NYI faults aside, this episode made me realize that fastmail.fm does not seem to have backup web servers set up in a different geographical location. If New York web servers are toasted (for any reason, be outage, software glitch, whatever) users will seemingly be uable to access the web front-end. I love to hear that I am wrong.

hadaso 17 Aug 2003 03:23 PM

Re: Re: Re: No redundancy?
 
Does anyone know any email provider that has backup webmail/pop/imap access to all user email at a different geographic location?

How many email providers provide backup mail servers (i.e., SMTP) on different geographic locations?

Shelded 17 Aug 2003 04:26 PM

Does anyone know half as much about any other mail provider as you do about Fastmail or Runbox? We're pretty nosey about this stuff but has Hotmail ever told you anything like what Fastmail tells you?

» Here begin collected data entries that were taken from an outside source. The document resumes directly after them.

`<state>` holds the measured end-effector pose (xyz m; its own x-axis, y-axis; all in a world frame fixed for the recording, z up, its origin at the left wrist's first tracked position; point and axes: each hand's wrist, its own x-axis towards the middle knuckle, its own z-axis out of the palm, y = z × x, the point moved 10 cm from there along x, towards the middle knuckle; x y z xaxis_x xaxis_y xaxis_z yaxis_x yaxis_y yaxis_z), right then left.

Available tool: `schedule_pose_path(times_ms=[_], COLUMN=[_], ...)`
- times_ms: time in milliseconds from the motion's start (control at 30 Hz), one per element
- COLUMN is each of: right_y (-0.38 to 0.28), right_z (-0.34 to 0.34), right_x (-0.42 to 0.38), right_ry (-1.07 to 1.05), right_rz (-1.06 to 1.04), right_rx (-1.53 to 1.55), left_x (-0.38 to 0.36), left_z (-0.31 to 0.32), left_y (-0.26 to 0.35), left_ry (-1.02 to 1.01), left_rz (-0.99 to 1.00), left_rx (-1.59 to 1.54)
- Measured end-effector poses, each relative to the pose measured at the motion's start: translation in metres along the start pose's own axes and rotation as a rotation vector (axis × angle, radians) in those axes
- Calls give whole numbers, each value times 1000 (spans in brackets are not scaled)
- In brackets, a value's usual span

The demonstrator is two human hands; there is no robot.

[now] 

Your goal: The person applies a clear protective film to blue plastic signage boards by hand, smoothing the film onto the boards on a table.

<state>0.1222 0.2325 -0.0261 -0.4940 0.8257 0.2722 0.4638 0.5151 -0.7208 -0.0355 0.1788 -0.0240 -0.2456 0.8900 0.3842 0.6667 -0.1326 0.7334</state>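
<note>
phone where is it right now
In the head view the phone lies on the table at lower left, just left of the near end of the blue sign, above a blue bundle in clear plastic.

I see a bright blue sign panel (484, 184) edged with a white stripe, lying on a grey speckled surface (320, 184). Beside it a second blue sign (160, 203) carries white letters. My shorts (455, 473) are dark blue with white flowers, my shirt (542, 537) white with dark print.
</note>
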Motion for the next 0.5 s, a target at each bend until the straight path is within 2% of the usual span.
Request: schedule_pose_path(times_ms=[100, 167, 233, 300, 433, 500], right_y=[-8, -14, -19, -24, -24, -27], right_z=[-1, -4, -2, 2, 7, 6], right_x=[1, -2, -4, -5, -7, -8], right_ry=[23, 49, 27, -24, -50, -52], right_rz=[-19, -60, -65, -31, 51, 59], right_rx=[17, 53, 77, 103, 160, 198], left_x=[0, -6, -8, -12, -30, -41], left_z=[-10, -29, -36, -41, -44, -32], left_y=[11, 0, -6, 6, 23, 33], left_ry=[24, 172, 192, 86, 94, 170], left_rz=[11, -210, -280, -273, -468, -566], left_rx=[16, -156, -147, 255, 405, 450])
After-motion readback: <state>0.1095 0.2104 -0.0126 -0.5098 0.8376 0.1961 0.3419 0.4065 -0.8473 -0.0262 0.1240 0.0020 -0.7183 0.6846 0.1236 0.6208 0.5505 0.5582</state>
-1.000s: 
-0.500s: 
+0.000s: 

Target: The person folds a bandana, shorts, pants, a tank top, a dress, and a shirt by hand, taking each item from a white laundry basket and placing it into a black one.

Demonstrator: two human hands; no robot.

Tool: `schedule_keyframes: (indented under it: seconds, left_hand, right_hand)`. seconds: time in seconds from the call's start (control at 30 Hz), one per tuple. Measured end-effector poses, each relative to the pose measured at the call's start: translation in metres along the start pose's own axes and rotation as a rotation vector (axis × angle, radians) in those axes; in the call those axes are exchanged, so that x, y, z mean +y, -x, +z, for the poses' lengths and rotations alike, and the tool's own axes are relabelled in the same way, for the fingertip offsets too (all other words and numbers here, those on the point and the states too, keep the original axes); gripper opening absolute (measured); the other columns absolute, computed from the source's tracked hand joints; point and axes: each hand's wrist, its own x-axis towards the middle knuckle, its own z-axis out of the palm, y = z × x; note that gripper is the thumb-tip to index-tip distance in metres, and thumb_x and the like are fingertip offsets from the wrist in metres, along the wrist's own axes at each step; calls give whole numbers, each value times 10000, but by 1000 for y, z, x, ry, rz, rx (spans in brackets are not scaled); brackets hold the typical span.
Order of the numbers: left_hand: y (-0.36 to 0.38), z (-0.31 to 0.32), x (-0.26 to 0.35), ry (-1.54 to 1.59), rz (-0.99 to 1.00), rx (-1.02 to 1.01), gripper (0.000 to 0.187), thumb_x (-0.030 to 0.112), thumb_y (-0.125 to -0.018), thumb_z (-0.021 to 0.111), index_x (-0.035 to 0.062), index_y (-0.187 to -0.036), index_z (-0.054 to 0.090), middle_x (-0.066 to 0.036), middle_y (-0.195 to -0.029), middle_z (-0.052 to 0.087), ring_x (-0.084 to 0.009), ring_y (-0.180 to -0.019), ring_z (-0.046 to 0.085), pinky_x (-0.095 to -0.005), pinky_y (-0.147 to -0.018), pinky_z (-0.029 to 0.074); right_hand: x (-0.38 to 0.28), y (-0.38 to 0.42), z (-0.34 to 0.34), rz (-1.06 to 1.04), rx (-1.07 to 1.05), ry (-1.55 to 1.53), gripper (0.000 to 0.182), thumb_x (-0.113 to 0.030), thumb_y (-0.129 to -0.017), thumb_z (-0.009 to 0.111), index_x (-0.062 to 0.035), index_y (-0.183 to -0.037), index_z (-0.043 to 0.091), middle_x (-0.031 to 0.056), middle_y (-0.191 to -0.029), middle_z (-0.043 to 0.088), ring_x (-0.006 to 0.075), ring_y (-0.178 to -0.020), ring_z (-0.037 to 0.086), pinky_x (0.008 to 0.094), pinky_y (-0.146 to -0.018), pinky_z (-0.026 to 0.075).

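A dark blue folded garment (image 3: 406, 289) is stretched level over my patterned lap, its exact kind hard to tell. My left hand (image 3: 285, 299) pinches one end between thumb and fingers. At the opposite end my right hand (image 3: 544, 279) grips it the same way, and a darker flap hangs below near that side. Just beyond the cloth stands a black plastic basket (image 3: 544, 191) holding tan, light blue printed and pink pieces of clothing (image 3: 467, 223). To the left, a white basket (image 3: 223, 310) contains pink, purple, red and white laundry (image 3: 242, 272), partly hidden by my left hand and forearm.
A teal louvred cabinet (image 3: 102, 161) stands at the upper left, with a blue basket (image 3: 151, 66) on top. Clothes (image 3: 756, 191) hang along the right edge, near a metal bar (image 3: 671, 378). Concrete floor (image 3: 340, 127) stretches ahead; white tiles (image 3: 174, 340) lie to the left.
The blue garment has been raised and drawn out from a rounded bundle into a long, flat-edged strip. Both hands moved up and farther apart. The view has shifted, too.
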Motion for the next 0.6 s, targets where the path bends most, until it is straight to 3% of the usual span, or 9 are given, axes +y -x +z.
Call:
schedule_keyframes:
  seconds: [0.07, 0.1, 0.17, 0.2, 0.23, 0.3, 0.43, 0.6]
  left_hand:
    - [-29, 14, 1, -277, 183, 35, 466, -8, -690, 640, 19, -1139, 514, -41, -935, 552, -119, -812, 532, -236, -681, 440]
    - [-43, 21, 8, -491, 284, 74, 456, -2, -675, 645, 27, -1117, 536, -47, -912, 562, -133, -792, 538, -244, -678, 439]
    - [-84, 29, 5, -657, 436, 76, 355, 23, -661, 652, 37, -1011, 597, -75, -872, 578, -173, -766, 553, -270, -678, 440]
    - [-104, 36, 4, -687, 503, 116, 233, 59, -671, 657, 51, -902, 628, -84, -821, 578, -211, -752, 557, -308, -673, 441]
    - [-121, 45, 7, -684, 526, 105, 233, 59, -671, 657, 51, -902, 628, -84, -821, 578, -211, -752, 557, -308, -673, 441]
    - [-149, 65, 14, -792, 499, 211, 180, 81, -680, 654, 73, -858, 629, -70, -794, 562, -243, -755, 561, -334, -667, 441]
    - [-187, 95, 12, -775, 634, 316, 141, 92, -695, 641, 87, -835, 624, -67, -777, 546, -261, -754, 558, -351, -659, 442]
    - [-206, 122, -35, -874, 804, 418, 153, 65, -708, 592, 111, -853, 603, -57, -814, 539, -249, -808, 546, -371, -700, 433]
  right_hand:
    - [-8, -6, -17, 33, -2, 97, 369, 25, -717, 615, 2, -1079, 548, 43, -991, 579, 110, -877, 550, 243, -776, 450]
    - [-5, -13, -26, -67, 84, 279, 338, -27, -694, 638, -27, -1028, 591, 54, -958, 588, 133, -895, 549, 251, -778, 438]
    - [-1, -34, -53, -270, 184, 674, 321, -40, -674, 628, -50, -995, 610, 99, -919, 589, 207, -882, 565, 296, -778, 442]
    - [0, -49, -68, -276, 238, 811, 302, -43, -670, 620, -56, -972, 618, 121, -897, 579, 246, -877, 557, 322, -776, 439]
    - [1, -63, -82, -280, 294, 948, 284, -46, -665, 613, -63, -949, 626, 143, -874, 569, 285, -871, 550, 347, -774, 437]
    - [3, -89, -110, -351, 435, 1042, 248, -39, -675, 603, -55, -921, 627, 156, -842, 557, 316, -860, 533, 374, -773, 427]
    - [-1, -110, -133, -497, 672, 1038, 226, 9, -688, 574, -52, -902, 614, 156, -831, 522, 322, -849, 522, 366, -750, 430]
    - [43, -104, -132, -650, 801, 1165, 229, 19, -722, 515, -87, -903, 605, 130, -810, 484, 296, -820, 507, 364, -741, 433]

Hotmail supposedly has 5,000 servers (I think Edwin worked that out once) so I suppose they have the ability to provide my data from more than one place. But there have been two occasions I recall when they were unavailable to thousands of users -- remember the time they had a primary go down and it turned out that the backup data was junk? That was a self-inflicted problem. Another time they corrupted a bunch of people's passports or something of the sort. Those errors took better than full days to resolve. So if Microsoft can have a failure, why can't Fastmail? :)


All times are GMT +9. The time now is 08:08 AM.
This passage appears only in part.